During the Second World War experimental work concentrated on bomb ballistics and firing trials.
Between 1938 and 1959 a majority of the firing trials were concentrated in this area. The firing trials were mainly concerned with determining the vulnerability of aircraft and aircraft components to attack by various projectiles. Whole aircraft or individual parts such as fuel tanks, oxygen tanks or running engines were subjected to carefully controlled and recorded simulations of attack.
A principal area of work involved improving the lethality of Allied ammunition and improving the protection of Allied aircraft against German ammunition. A wide range of aircraft including four- engine bombers would be lined up here undergoing trials.
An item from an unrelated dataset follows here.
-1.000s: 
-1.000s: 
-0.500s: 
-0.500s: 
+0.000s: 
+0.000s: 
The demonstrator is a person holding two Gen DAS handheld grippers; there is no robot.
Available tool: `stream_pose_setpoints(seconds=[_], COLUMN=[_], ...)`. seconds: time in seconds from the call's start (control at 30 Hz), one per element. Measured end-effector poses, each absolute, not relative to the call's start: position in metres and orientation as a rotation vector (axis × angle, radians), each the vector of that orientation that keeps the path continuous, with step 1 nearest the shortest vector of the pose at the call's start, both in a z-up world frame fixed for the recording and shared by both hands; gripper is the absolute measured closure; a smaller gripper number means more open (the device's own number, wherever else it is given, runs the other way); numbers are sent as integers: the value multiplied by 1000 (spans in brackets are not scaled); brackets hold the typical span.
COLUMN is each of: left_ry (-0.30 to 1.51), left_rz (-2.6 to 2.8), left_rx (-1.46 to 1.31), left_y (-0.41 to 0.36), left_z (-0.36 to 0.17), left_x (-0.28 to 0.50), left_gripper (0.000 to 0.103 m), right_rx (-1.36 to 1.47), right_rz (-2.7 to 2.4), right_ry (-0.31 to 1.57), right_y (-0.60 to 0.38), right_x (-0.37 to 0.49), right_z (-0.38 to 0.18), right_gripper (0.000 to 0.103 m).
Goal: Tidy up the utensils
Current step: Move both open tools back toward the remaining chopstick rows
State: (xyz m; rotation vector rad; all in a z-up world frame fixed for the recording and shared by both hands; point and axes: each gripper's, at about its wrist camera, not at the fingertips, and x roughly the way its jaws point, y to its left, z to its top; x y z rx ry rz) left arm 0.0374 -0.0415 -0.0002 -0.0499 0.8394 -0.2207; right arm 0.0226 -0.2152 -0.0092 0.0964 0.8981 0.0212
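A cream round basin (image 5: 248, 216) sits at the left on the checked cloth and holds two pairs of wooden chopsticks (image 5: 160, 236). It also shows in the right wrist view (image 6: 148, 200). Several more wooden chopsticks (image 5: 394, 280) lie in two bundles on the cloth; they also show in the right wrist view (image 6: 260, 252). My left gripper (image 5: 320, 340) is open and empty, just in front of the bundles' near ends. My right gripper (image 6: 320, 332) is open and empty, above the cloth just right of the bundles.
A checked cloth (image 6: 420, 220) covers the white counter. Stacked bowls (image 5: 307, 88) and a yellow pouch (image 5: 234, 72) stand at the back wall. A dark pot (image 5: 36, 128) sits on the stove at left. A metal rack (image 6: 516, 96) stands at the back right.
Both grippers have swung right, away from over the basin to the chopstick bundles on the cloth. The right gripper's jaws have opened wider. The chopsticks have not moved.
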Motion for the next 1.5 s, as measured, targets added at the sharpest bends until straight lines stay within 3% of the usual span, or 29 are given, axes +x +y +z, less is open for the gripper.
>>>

To determine vulnerability the aircraft were shot at with .303 rifles from all angles, a single shot at a time, with each bullet hole marked and recorded after every shot. After the war work continued on machine gun ammunition, rockets and other projectiles, on the vulnerability of aircraft to attack and the development of techniques to record projectiles in flight and duplicate various effects experimentally.
This work continued until the early 1960s and was latterly very largely concerned with the aerodynamics and ballistics of the first nuclear weapons.
The Plate Store Connected with the 'lethality and vulnerability' firing trials this rather uninteresting looking building was home to a number of extraordinary experiments. During the 1940s this area was a plate range.
 ©National Trust The Plate Store
The plates in question were sheets of experimental armour plate or paper targets. Various types of projectile were fired from smooth bore field guns into the plates to test their effectiveness. The flight of some of these projectiles was recorded by a revolutionary photographic method inside the building.